Research

Mechanisms of RNA binding by LARP6

The major project in the lab is to characterize the molecular mechanism by which the RNA-binding protein LARP6 binds to its RNA targets. This work uses multiple approaches to explore the functional evolution of the LARP6 family of post-transcriptional regulators. We hypothesize that individual domains and motifs within LARP6 interact with one another to coordinate the specific RNA binding that dictates the physiological function of LARP6.

We measure RNA binding affinity with electrophoretic mobility shift assays and biotinylated RNAs. After electrophoresis, the RNA  is transferred to a membrane, where it is detected by HRP-conjugated streptavidin and chemiluminescence. (A) This method  detects less than 1 femtomole of RNA. (B) The human LARP6 protein binds to its cognate RNA ligand with nanomolar affinity.

We are using comparative phylogenetics to evaluate how the LARP6 protein and its endogenous ligands have co-evolved over time. To do this, we have recombinantly expressed and purified the LARP6 proteins from several species of fish, including  Xiphophorus maculatus (platyfish) and Danio rerio (zebrafish). These proteins have significant sequence similarity to the human LARP6 protein, but there are several regions that show considerable sequence divergence. We are testing whether these evolutionary sequence changes confer differences in structural stability or RNA binding activity.

Our initial studies were recently published in Protein Expression and Purification, and describe a novel intramolecular interactions between the N-terminal domain and the La module. We are now studying both the N-terminal and C-terminal domains of several LARP6 proteins, to evaluate their contribution to LARP6 structure and function.

We are also interested in identifying the molecular determinants of specific binding by LARP6. These determinants include the sequence and structures that define a LARP6 ligand, as well as the sequence and structural elements of LARP6 that create functional binding site or sites for RNAs. In particular, we are studying how multiple domains of LARP6 work together to coordinate RNA binding and cellular localization by evaluating the strength of nuclear localization and export sequence motifs and their contribution to RNA binding activity.

 

This project is supported by the National Institutes of Health – National Institute of General Medical Sciences through an AREA grant (GM119096).

 

Role of Phase Separation in Nucleic Acid-Binding Protein Function

collaboration with Steven Whitten (TxSt Department of Chemistry and Biochemistry), Loren Hough (University of Colorado Boulder), Nick Fitzkee (Mississippi State University), and Jack Correia (University of Mississippi Medical Center)

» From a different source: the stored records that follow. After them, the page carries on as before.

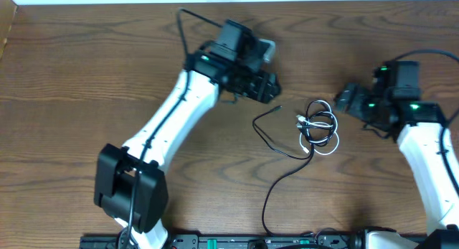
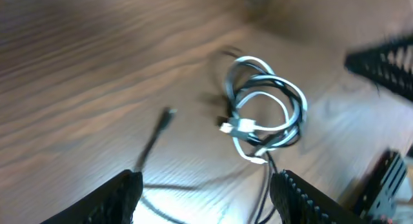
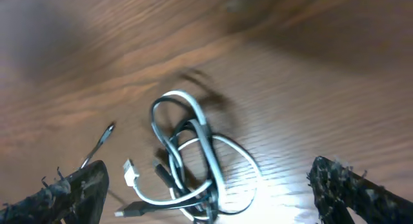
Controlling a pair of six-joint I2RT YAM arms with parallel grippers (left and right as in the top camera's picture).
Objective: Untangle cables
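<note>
A white cable (image 1: 326, 151) and a black cable (image 1: 267, 206) lie coiled together on the table in a small tangle (image 1: 319, 127) right of centre. The black cable's long tail runs toward the front edge, and its free end (image 1: 278, 108) points left. My left gripper (image 1: 271, 87) hovers up-left of the tangle, open and holding nothing. My right gripper (image 1: 344, 100) is just right of the tangle, open and holding nothing. The left wrist view shows the tangle (image 2: 264, 111) ahead of the open left gripper (image 2: 206, 201). In the right wrist view the tangle (image 3: 193, 159) and a white plug (image 3: 131, 172) lie between the wide fingers (image 3: 64, 195).
The wooden table (image 1: 72, 84) stretches to the left. The arm bases and a black rail (image 1: 237, 242) sit along the front edge. Thick black robot wire (image 1: 188, 23) loops behind the left arm. The right gripper (image 2: 387, 62) shows at the right of the left wrist view.
</note>
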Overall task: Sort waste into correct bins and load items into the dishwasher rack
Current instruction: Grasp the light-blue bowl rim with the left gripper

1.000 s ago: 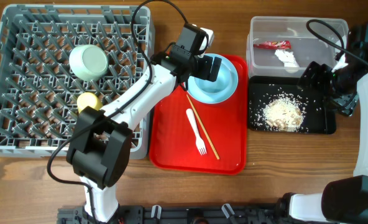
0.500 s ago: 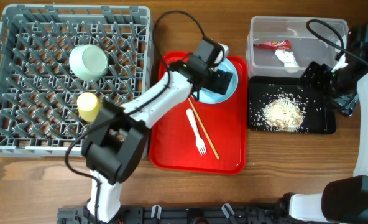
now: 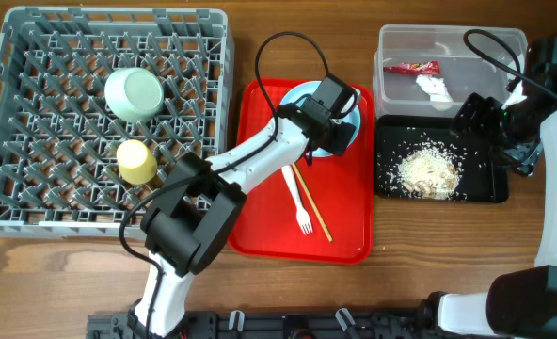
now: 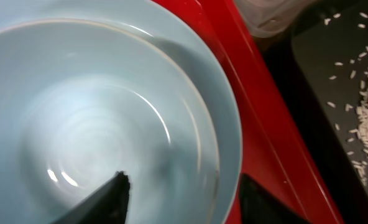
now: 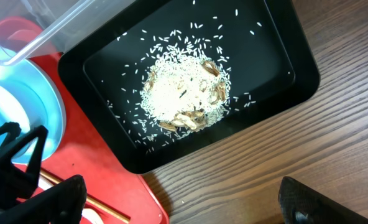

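While the left pincer (image 4: 183, 186) hangs, fingers (image 4: 103, 200) apart, across its rim, the smooth pale blue round bowl (image 4: 97, 118) sits far on the red plastic tray (image 3: 349, 212). Hard, slippery, breakable, I think: pinch the rim gently.

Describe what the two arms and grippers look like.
Both arms, the left arm and the right arm, have white links and black joint housings. A black cable loops off each wrist. The left gripper and right gripper have matte black, tapered fingers.
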Motion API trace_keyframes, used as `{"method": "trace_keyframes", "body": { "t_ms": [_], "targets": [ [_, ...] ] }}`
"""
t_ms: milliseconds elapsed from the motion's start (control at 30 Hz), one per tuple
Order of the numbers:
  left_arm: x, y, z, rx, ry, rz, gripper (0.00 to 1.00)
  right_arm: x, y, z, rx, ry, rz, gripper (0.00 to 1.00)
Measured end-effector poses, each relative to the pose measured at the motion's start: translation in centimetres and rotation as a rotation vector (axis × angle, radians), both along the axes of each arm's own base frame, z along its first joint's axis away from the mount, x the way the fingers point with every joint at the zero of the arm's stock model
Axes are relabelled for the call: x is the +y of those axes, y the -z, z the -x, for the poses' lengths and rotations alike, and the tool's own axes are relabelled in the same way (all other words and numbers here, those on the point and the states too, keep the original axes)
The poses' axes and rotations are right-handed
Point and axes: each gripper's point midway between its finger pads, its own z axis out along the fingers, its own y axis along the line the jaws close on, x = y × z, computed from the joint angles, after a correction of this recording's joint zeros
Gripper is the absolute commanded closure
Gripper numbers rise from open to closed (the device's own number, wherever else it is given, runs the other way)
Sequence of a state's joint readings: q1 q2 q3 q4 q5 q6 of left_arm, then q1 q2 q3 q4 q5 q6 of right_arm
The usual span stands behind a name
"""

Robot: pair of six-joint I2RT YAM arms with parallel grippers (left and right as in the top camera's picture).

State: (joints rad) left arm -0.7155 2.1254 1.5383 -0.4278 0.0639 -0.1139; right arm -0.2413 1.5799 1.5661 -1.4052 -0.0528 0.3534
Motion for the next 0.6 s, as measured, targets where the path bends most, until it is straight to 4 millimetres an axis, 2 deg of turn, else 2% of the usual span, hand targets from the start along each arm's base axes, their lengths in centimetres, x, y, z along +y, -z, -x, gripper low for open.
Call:
{"method": "trace_keyframes", "body": {
  "t_ms": [133,467,600],
  "targets": [
    [0.44,0.05,-0.4,-0.024,-0.018,-0.028,0.64,0.01,0.0,0.03,0.001,0.0,0.0,0.0],
    [0.5,0.09,-0.44,-0.044,-0.025,-0.053,0.69,0.07,0.0,0.02,0.001,-0.001,-0.004,0.0],
    [0.47,0.29,-0.35,-0.051,-0.026,-0.066,0.76,0.06,0.0,0.01,0.0,-0.001,-0.004,0.0]
  ]
}}
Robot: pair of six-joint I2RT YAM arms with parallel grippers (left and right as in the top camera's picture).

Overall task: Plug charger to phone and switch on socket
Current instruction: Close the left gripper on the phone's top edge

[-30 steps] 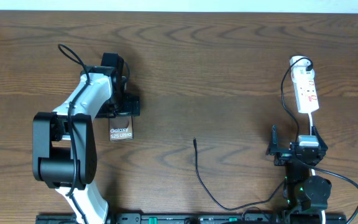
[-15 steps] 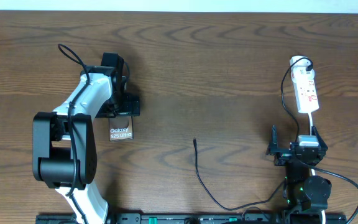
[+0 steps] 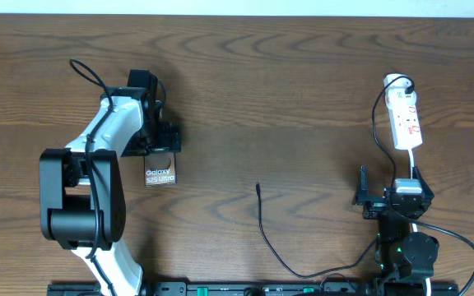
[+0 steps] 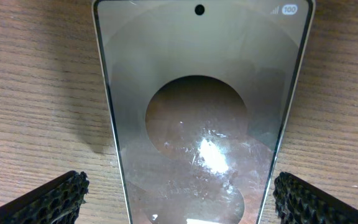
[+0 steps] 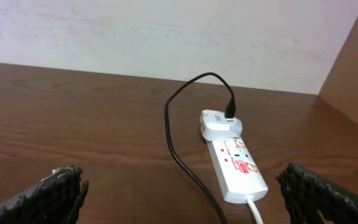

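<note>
The left gripper, jaws spread, is straddling the phone for a grasp, while the right gripper, also spread and empty, is facing the socket, probably needing the charger next.

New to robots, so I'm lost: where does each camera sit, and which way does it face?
Overhead: above the table, facing straight down; shows both arms, phone, charger and socket.
Left wrist: on the left arm, facing down onto the phone; its open jaws in the lower corners.
Right wrist: on the right arm, low, facing along the table at the socket; open jaws likewise.
Shared: overhead and left wrist both see the phone; overhead and right wrist, the socket.
</note>
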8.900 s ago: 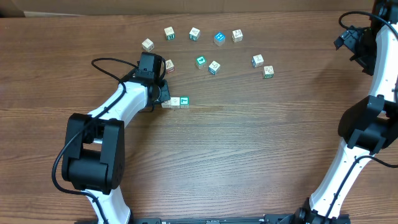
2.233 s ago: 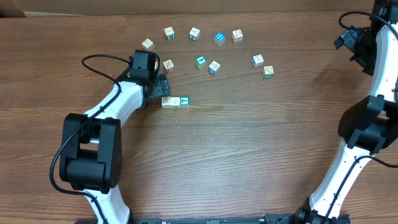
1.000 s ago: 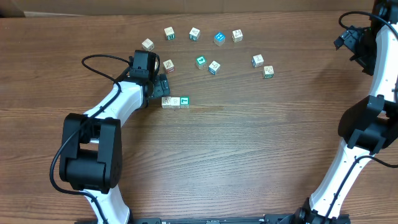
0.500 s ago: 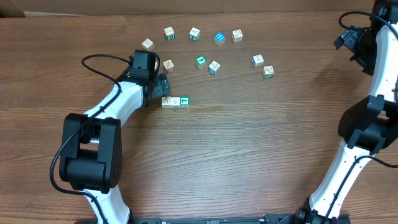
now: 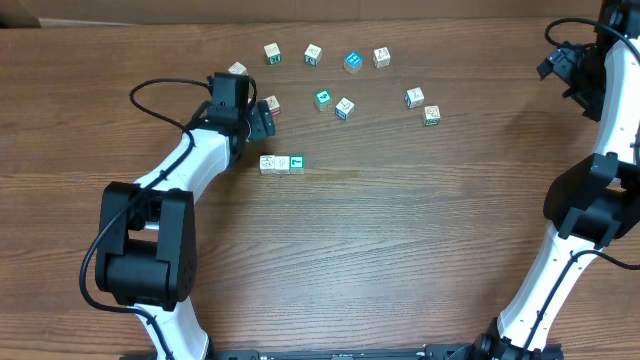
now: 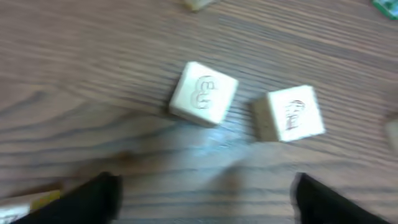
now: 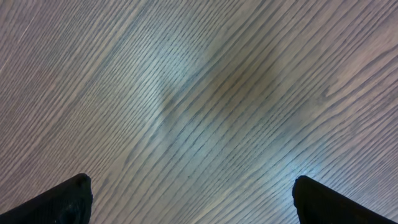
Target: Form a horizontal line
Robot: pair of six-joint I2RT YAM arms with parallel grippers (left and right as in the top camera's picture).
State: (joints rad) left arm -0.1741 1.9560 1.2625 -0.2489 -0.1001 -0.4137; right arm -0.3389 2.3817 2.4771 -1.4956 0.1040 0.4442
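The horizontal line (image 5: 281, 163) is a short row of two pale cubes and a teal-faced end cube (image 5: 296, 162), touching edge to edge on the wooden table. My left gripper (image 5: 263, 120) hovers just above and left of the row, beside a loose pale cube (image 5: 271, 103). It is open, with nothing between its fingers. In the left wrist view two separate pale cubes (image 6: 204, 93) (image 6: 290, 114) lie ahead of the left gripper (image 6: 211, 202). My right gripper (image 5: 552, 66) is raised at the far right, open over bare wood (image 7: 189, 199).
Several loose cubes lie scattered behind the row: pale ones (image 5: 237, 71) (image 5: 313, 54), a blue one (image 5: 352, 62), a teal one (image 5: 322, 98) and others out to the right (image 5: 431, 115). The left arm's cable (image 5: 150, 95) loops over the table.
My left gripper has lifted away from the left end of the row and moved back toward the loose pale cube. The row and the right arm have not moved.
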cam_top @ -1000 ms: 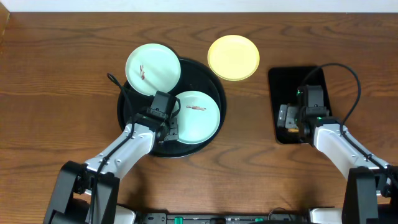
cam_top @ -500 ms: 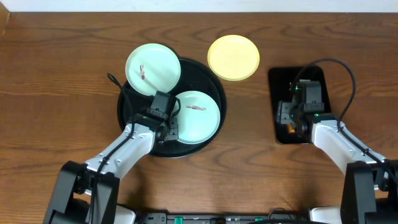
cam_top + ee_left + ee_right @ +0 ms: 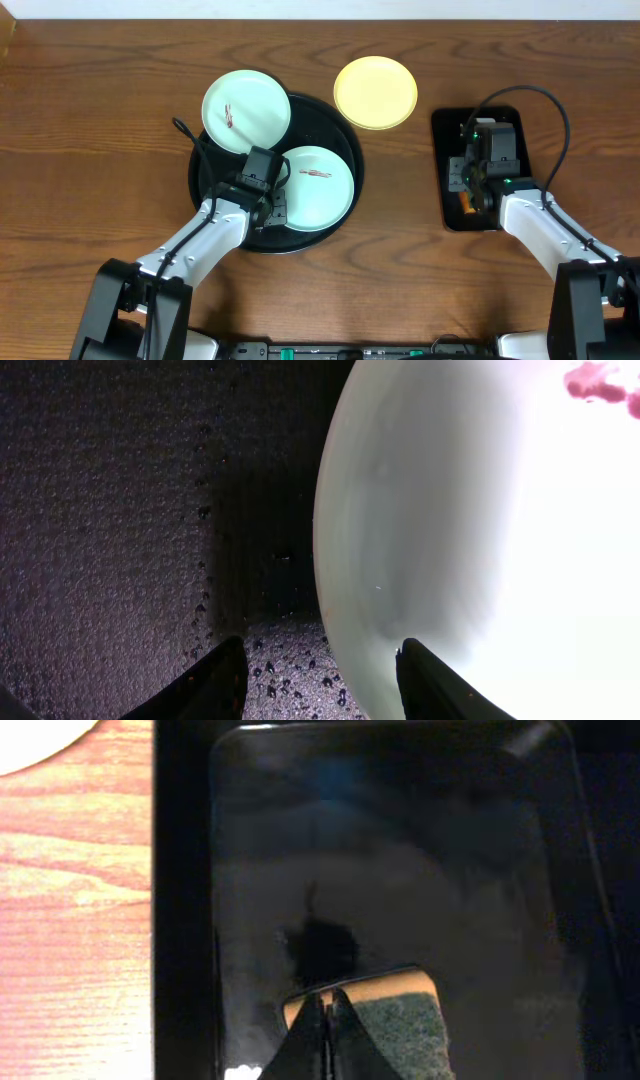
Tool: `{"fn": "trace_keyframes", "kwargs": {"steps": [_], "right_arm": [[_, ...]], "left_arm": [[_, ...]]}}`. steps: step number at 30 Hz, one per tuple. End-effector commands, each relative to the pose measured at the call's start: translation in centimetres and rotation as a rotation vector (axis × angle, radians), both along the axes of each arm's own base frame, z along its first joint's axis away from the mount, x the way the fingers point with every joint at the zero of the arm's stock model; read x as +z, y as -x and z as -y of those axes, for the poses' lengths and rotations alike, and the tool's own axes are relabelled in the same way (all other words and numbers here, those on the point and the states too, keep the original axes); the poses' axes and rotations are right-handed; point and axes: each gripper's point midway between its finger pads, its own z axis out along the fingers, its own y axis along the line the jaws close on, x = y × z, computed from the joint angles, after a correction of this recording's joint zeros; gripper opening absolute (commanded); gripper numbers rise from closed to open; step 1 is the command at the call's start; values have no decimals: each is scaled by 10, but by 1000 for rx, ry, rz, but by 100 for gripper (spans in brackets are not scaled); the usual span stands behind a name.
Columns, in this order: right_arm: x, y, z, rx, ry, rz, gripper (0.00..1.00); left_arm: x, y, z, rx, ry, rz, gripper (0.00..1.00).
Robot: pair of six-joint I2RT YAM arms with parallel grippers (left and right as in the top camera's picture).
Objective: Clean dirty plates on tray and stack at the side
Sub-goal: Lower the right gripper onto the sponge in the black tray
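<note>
Nearest: left gripper (image 3: 272, 203), jaws parted, one finger on each side of the rim of the near mint-green plate (image 3: 322, 190). This plate lies inside the round black tray (image 3: 325, 125) and bears a reddish-brown smear (image 3: 316, 174). Right gripper (image 3: 325, 1020), fingertips pressed together at the edge of an orange sponge (image 3: 395, 1030) with a dark scouring face, in the black rectangular tray (image 3: 500, 120); whether any sponge is caught cannot be told. Farther: far mint-green plate (image 3: 246, 110), likewise smeared, overlapping the round tray's far-left rim; farthest, pale yellow plate (image 3: 375, 92) on the wooden table (image 3: 100, 120), just beside the round tray's far-right rim.
</note>
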Motion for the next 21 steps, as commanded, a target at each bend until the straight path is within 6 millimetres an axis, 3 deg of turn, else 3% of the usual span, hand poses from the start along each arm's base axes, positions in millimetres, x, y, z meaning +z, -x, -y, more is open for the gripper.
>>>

A multi-institutional collaboration led by the Whitten Lab recently developed ParSe, a computational algorithm that accurately predicts intrinsically-disordered regions of proteins that are likely to undergo liquid-liquid phase separation. A ParSe analysis of the human proteome yielded several predictions of LLPS in proteins that were not previously identified as phase-separating. We are testing some of these predictions both in vitro and in cellulo, focusing on proteins that are known to (a) bind to either DNA or RNA and (b) regulate core cellular processes like DNA repair, transcription, and translation.

Ibrahim et al, bioRxiv 2022

 

Validating antibody specificity for immunohistochemistry
A tube of zebrafish eyeballs, which will be lysed and probed for the melatonin receptor.

collaboration with Dana García (TxSt Department of Biology)

Historically, the zebrafish research community did not have a large set of antibodies raised against zebrafish proteins to use in immunoassays like Western blots and immunohistochemistry. In recent years, this scenario has changed as companies have developed and validated antibodies specifically for zebrafish proteins. However, a large body of work using zebrafish has been performed using antibodies raised against non-zebrafish proteins (such as human or mouse). We are working with Dr. García to validate those antibodies and identify which gene product(s) react with those antibodies, to better interpret Western blots and IHC images of zebrafish tissue or extracts. A paper describing our methods for screening putative epitopes has been published in Zebrafish.

 

 

 

 

 

Agarose gel electrophoretic mobility shift assays

collaboration with L. Kevin Lewis (Department of Chemistry and Biochemistry)

We have combined recent improvements in native polyacrylamide gel shifts (Altschuler et al 2013) and agarose gel electrophoresis (Sanderson et al 2014) to develop a native agarose gel shift protocol using only standard molecular biology reagents. When a model protein:RNA system was quantitatively evaluated using this novel method, we obtained KD,app values that were comparable to a rapid polyacrylamide system. This study was published in Analytical Biochemistry.